I sat outside in the waiting area with my father, along with attendants of other patients. The attendants were mostly wives/husbands of the patients. When you are a caretaker for a family member suffering from renal failure and on dialysis, the only social circle you would have would be the attendants of the patients at the dialysis unit. The long waiting hours would turn out to be a good knowledge sharing time as everyone would discuss the progress of their patients, their diet plans, the creatinine values, tests, vaccinations etc.

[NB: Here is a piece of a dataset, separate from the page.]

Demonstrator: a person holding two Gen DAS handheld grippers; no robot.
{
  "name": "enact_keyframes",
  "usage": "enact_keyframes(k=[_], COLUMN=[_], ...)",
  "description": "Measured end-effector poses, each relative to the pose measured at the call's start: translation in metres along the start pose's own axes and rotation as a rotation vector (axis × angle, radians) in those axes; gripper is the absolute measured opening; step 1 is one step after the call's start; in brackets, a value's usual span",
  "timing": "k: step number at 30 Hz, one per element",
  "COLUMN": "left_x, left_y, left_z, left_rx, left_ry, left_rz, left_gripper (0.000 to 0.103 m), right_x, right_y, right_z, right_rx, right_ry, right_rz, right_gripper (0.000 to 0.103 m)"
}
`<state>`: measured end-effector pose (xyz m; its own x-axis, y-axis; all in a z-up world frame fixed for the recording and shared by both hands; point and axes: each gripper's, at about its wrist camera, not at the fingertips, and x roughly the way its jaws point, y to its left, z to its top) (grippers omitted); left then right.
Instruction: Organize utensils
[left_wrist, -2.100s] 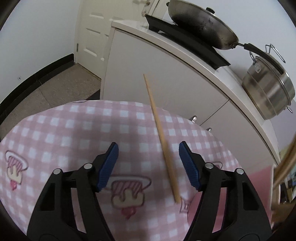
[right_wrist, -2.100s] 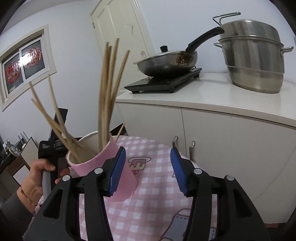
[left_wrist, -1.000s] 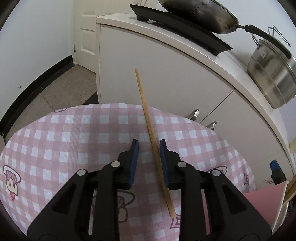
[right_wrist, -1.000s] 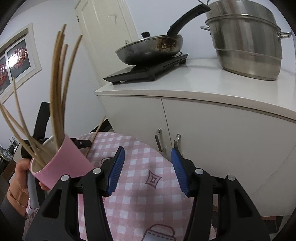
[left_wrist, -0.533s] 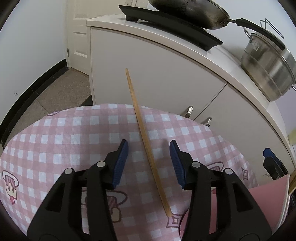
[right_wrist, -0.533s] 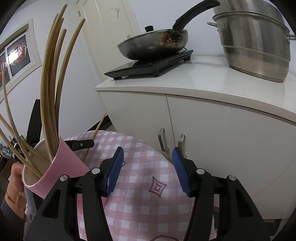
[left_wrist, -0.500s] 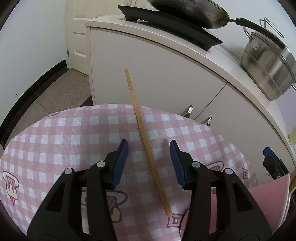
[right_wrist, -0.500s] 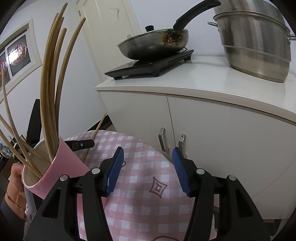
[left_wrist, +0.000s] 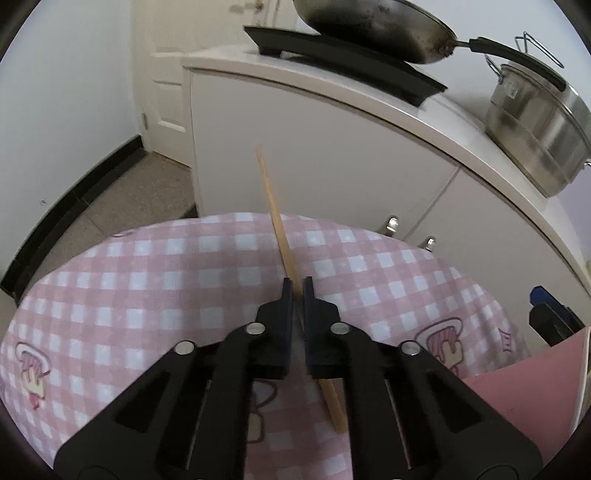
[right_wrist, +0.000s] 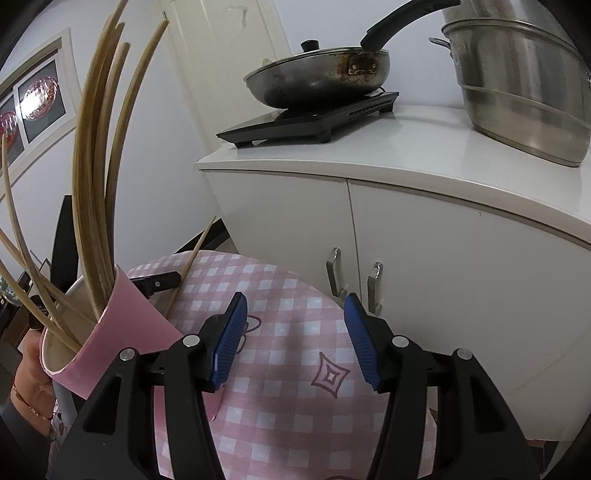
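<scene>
A wooden chopstick (left_wrist: 275, 218) lies slanted on the pink checked tablecloth (left_wrist: 147, 295), its far end past the table's edge. My left gripper (left_wrist: 298, 284) is shut on it near its middle. The right wrist view shows the same chopstick (right_wrist: 195, 254) beside the black left fingers (right_wrist: 159, 282). A pink cup (right_wrist: 122, 317) stands tilted at the left, with several chopsticks (right_wrist: 96, 166) fanned out of it. My right gripper (right_wrist: 293, 297) is open just right of the cup, with nothing between its blue pads. The cup's side (left_wrist: 535, 384) fills the left view's lower right corner.
A white cabinet (right_wrist: 443, 258) stands right behind the table. It carries a pan (right_wrist: 317, 81) on a black cooker (right_wrist: 314, 122) and a steel pot (right_wrist: 524, 92). A hand (right_wrist: 29, 365) shows at the lower left. Floor (left_wrist: 122, 199) lies beyond the table's far left edge.
The left jaws stood apart around the chopstick half a second ago and have now closed on it. The right gripper has shifted slightly and stays open.
</scene>
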<state>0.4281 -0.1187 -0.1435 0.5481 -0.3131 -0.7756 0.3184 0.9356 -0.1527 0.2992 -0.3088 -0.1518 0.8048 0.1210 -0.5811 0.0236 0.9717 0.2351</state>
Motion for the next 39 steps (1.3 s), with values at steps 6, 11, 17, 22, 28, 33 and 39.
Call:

It had been a fortnight since we arrived in Chennai and mum started undergoing dialysis at Apollo Hospitals at Greams Road. We had come all the way from Nagpur to get a second opinion for mum’s deteriorating health after being on dialysis for four months.

When she was diagnosed with end stage kidney failure, our entire world came crashing down. As mum’s creatinine levels had become too high, her condition was worsening day by day. She could barely eat half a chapati the entire day as she would vomit everything that she ate. She had lost 20 kg in two months and standing for a single minute had become an impossible task for her. She had swelling all over her face and legs. Our nephrologist suggested starting dialysis immediately, but like many others we too thought that before starting dialysis we should try alternate medicines and therapies. Nothing worked. The disease had progressed beyond recovery through medicines. We started dialysis first through a catherer in the neck and then via a fitsula.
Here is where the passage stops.